This invention relates to a method for the production of a gallium arsenide (GaAs) single crystal.
Of the III-V group compound semiconductors, GaAs exhibits outstanding electron mobility and is finding extensive utility as the crystalline substrate for elements in ultra-high speed integrated circuits and optoelectronic integrated circuits. GaAs is attracting keen attention because (1) when it is of high quality it acquires a high insulating property exceeding 10.sup.7 .OMEGA..cm in resistivity, (2) it can be produced in a grade having minimal intracrystalline defects and enjoying even distribution of such defects, and (3) it can be easily produced in large wafers, for example. As a method capable of producing a GaAs single crystal fulfilling all these requirements, the liquid-encapsulated Czochralski method (LEC method) is receiving increasing attention. This LEC method Czochralski method has a low-pressure version and a high-pressure version. Since the low-pressure LEC method uses as its starting material the GaAs polycrystal formed by the boat growth method, the single crystal suffers inclusion of impurities, predominantly silicon (Si) and requires incorporation of chromium (Cr), a substance capable of imparting a semi-insulating property to the crystal. The addition of Cr in any concentration exceeding 5 ppm by weight entails undesirable segregation of Cr in the crystal. When Cr is added in a concentration of 3 to 5 ppm by weight, the grown crystal suffers a serious defect in thermal conversion. Even when the concentration of Cr added is lowered to the range of 1 to 2 ppm by weight, the grown crystal still suffers a defect in thermal conversion. Another problem is that uniform distribution of the added Cr throughout the grown crystal is no easy task.

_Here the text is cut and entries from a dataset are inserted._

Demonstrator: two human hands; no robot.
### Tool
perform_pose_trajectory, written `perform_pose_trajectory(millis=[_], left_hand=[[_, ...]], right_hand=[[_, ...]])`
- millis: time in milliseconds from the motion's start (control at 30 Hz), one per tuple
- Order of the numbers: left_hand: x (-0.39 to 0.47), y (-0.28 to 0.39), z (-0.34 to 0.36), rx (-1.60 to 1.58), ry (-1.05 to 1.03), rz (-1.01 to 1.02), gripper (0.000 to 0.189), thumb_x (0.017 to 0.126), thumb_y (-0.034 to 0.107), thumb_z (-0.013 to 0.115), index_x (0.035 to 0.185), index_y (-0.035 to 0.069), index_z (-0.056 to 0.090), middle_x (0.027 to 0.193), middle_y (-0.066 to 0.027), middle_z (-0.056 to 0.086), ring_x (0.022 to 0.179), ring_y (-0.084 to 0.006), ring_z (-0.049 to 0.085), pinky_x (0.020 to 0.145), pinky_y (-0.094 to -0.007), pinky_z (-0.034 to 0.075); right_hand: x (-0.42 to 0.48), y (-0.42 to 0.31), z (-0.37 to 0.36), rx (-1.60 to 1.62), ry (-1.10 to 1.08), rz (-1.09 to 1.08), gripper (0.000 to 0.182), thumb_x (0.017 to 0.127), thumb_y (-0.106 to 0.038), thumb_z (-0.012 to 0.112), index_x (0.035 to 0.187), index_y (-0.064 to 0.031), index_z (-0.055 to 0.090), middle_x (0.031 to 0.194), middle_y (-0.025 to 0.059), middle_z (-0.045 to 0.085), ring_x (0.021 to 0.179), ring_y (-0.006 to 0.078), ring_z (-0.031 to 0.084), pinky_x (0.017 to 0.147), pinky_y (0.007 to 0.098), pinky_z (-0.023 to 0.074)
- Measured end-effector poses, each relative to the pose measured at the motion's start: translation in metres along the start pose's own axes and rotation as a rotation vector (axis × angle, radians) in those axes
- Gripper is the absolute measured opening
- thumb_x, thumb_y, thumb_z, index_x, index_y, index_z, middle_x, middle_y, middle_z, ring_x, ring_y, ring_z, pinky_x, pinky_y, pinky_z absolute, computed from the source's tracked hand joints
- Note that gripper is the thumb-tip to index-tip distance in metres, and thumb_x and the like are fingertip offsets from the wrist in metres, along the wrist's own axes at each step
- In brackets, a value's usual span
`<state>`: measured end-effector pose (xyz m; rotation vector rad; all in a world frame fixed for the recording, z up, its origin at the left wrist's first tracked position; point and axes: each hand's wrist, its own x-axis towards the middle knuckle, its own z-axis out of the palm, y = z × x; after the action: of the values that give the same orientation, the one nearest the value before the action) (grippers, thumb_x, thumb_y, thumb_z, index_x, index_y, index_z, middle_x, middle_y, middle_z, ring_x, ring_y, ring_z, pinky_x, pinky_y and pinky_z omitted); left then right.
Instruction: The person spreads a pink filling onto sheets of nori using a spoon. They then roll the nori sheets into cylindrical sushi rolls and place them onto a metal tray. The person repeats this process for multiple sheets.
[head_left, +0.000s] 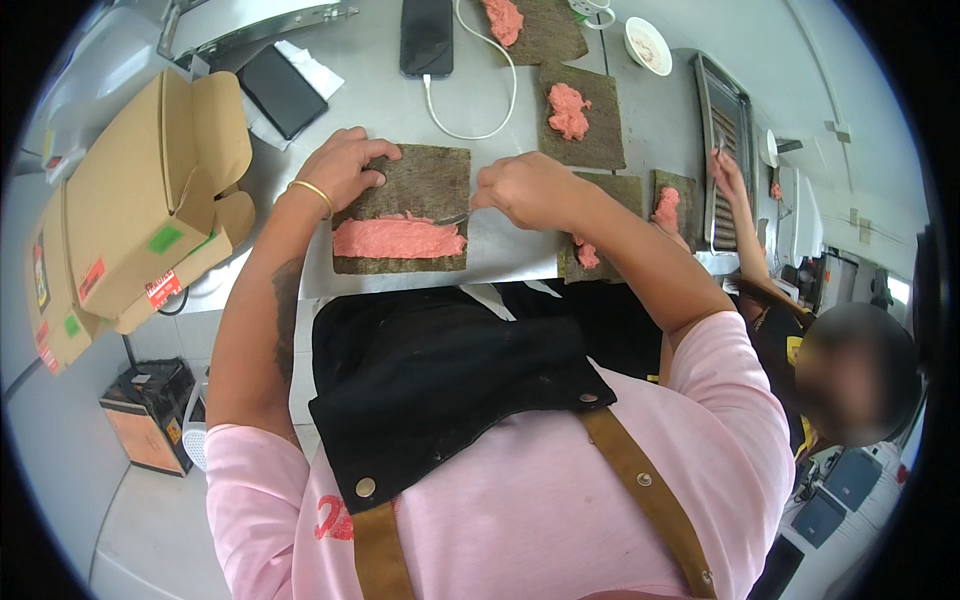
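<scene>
A square seaweed sheet (420, 176) lies on the metal table before me. Pink minced paste (397, 238) forms a wide band across its lower half. My left hand (341, 169) rests at the sheet's upper left, thumb and forefinger apart on its surface. In the fingers of my right hand (529, 191), at the sheet's right edge, is a thin metal utensil (452, 220). Its tip meets the paste's upper right edge; most of it is hidden, so its kind is unclear. Another seaweed sheet (611, 191) with paste lies partly under my right forearm.
More seaweed sheets (600, 139) bearing lumps of paste (568, 111) lie farther right. A phone (427, 37) with a white cable (514, 82), a black tablet-like device (283, 91) and a cardboard box (142, 187) stand around. A co-worker's hand (726, 174) is over a metal tray (709, 217) of dark rolls.
</scene>
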<state>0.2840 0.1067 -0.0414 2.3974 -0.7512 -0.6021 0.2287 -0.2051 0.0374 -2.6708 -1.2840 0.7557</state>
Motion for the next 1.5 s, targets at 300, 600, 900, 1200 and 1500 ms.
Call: perform_pose_trajectory(millis=[300, 600, 900, 1200, 1500], left_hand=[[0.003, 0.005, -0.002, -0.026, -0.030, -0.022, 0.041, 0.090, 0.016, 0.079, 0.130, 0.021, 0.073, 0.103, -0.0084, 0.060, 0.111, -0.0312, 0.058, 0.102, -0.0422, 0.049], [0.001, -0.011, -0.004, -0.023, -0.032, 0.105, 0.045, 0.096, 0.005, 0.067, 0.139, 0.019, 0.072, 0.096, -0.0098, 0.055, 0.100, -0.0296, 0.058, 0.096, -0.0400, 0.049], [-0.062, -0.014, -0.004, -0.156, 0.262, 0.268, 0.055, 0.096, 0.019, 0.073, 0.146, 0.002, 0.060, 0.127, -0.0198, 0.068, 0.121, -0.0391, 0.061, 0.109, -0.0475, 0.045], [-0.103, -0.055, 0.019, 0.048, 0.049, 0.445, 0.104, 0.081, 0.037, 0.089, 0.164, 0.004, 0.036, 0.161, -0.0207, 0.048, 0.153, -0.0488, 0.034, 0.123, -0.0570, 0.030], [-0.109, -0.056, 0.015, 0.032, 0.030, 0.373, 0.112, 0.080, 0.038, 0.090, 0.167, 0.002, 0.029, 0.164, -0.0217, 0.044, 0.155, -0.0447, 0.033, 0.124, -0.0560, 0.027]], right_hand=[[-0.059, -0.022, -0.004, 0.221, 0.269, 0.218, 0.038, 0.091, -0.001, 0.063, 0.127, -0.0100, 0.074, 0.107, 0.0131, 0.067, 0.102, 0.0361, 0.068, 0.087, 0.0472, 0.0552], [-0.055, -0.120, 0.080, 0.736, 0.686, 0.687, 0.043, 0.092, -0.002, 0.058, 0.134, -0.0064, 0.068, 0.110, 0.0202, 0.065, 0.096, 0.0415, 0.066, 0.089, 0.0489, 0.0541], [-0.025, -0.203, 0.090, 0.742, 0.747, 1.008, 0.048, 0.090, 0.000, 0.056, 0.136, -0.0063, 0.069, 0.110, 0.0201, 0.065, 0.102, 0.0408, 0.068, 0.091, 0.0481, 0.0565], [0.020, -0.236, 0.055, 0.474, 0.669, 1.387, 0.046, 0.090, -0.003, 0.059, 0.135, -0.0060, 0.069, 0.115, 0.0195, 0.067, 0.095, 0.0418, 0.072, 0.084, 0.0503, 0.0594], [0.107, -0.260, 0.057, 0.606, 0.561, 1.354, 0.054, 0.089, -0.002, 0.056, 0.142, -0.0049, 0.063, 0.117, 0.0228, 0.066, 0.101, 0.0436, 0.070, 0.088, 0.0523, 0.0579]])
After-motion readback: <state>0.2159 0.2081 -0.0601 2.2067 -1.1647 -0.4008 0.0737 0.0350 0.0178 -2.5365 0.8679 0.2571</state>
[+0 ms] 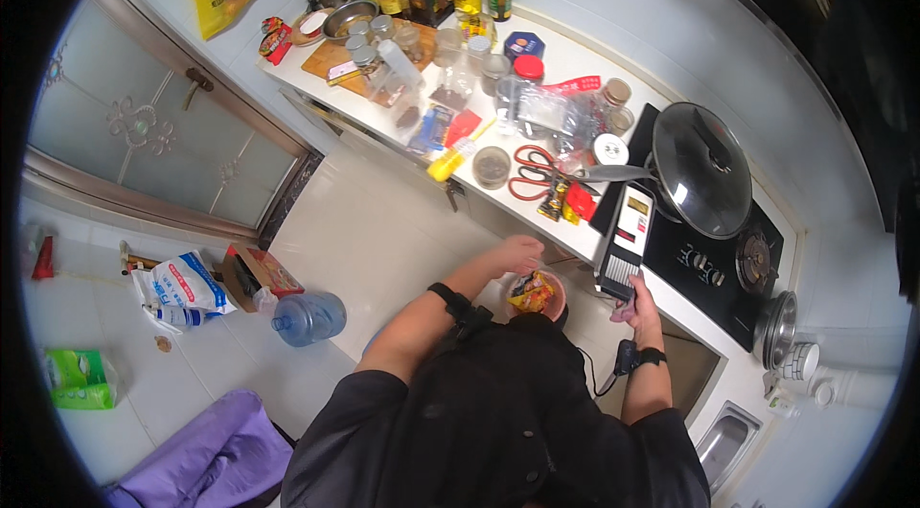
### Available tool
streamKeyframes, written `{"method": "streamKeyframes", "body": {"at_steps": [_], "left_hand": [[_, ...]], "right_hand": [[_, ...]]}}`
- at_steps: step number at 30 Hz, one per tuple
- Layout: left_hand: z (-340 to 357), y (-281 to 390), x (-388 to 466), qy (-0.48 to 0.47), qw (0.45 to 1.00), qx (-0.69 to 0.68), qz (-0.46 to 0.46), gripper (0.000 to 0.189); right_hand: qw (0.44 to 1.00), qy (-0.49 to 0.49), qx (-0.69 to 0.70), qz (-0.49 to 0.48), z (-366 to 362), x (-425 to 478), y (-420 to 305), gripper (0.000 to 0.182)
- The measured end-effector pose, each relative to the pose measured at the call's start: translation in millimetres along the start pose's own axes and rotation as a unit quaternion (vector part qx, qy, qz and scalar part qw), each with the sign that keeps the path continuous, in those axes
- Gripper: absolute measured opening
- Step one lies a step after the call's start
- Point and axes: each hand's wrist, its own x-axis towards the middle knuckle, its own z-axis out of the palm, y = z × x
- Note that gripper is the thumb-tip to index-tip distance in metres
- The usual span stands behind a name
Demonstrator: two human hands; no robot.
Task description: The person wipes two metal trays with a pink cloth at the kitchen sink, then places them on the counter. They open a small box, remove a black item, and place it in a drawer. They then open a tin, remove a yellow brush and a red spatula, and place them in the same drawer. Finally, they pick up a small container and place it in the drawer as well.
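In my right hand (643, 303) is a black-and-white box (625, 235), held by its lower end at the counter edge beside the gas hob. A pinkish-purple cloth (623, 311) is also at that hand, just under the box. My left hand (514, 255) hovers over a pink waste bin (557, 307) on the floor, its fingers curled. Whether it pinches a scrap of clear plastic cannot be made out. Colourful wrappers (532, 291) lie in the bin. On the counter near the box are red-handled scissors (528, 181), small red and yellow packets (577, 202) and a glass jar (491, 167).
A lidded wok (701, 170) stands on the black gas hob (668, 256), its handle reaching over the counter. Jars, bottles and plastic packaging (553, 112) crowd the white counter (460, 199). A large blue water bottle (309, 319) lies on the floor left, near an opened carton (262, 278).
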Motion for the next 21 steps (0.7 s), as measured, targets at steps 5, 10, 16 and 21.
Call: {"method": "streamKeyframes", "body": {"at_steps": [5, 10, 16, 21], "left_hand": [[-106.5, -11.1, -57.3, 0.062, 0.997, -0.021, 0.049, 0.038], [-151.8, -0.8, -80.7, 0.18, 0.983, -0.037, 0.003, 0.033], [-181.6, 7.7, -74.9, 0.228, 0.96, 0.155, 0.04, 0.044], [-214.3, -1.0, -74.8, 0.28, 0.835, 0.465, 0.088, 0.047]], "right_hand": [[0.999, 0.027, 0.025, 0.011, 13.7, -39.0, 46.7, 0.041], [0.999, 0.042, 0.026, 0.017, 40.6, -69.6, 72.2, 0.039], [0.999, 0.047, 0.001, 0.008, 56.3, -98.0, 76.9, 0.047], [1.0, 0.007, 0.029, 0.005, 76.4, -113.2, 71.2, 0.065]]}}
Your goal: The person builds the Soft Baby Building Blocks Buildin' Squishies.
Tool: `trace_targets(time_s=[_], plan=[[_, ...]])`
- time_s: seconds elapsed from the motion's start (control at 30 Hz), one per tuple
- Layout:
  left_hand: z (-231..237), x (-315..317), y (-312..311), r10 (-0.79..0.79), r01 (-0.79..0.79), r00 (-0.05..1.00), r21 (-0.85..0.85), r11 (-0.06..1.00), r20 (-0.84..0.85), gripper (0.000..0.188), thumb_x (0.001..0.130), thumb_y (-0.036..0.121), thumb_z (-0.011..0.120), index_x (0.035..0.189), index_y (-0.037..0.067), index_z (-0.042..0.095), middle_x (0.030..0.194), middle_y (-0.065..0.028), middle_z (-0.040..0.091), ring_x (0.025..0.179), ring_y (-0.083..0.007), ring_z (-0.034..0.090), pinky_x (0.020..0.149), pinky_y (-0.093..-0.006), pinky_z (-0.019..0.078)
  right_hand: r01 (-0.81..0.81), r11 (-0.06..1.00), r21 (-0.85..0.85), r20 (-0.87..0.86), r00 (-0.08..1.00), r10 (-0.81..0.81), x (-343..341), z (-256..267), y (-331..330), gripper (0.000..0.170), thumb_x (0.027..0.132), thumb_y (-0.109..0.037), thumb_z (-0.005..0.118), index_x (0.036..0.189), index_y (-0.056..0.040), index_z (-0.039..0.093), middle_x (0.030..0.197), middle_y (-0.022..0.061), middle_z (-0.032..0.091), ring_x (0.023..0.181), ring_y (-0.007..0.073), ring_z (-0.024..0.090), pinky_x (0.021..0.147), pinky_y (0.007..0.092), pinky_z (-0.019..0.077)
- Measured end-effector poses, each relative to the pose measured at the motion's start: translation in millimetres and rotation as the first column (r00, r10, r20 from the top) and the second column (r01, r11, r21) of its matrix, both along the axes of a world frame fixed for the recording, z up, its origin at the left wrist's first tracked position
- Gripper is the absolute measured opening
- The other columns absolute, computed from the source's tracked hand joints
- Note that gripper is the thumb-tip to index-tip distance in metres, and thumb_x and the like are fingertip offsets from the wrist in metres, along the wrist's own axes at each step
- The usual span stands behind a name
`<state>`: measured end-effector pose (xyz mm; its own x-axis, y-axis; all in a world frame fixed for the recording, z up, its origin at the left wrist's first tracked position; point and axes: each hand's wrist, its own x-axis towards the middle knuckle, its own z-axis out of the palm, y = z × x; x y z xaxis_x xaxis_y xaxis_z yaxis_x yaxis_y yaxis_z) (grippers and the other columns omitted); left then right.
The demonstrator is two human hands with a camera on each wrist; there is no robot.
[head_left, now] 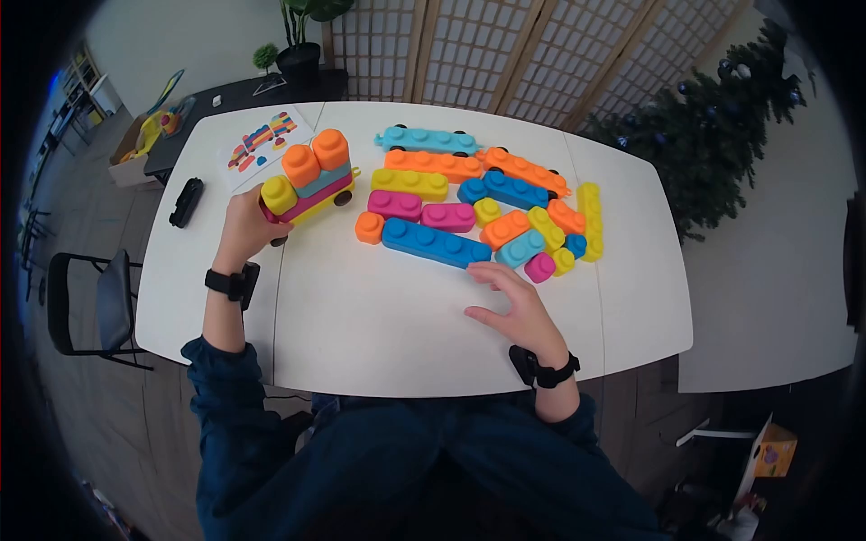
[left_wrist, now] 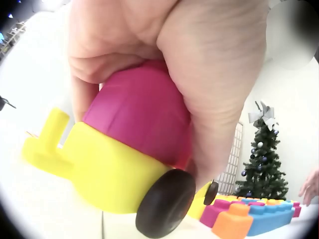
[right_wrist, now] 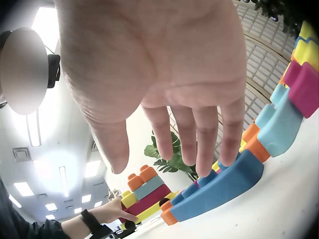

By contrast, the high-pressure LEC method which affects synthesis directly on the starting material does not require addition of Cr. Since this method heats and synthesizes Ga and As, the raw materials for crystal, and boron oxide (B.sub.2 O.sub.3), an encapsulant, under high pressure, the melt of raw materials for crystal in the crucible assumes a highly unstable state in the presence of thermal convection. Since this method effects the operation of crystal growth under such an unstable state, the shape of the solid-liquid boundary varies greatly. Owing to the thermal conversion of the melt of raw materials, the grown crystal suffers occurrence of striation and native defect EL.sub.2 level inherent in GaAs. The electric property, therefore, varies greatly within or between grown crystals, and the thermal stability, which has a bearing upon the native defect, is degraded. An integrated circuit of uniform electric property and device property cannot be easily produced with high repeatability using a crystal thus grown as its substrate.
In the production of a Si single crystal, it is a widely used practice to improve the quality of the grown crystal by applying a magnetic field to the crystal under growth. However, it has been considered that application of a magnetic field to the melt of raw materials for growing GaAs single crystals under high pressure would cause the melt to be shaken. Further, since a GaAs single crystal manufacturing apparatus has a more complicated construction than that of a Si single crystal manufacturing apparatus and it is difficult to apply a magnetic field to a crucible containing therein a melt of raw materials, application of a magnetic field has not been carried out as likely as not.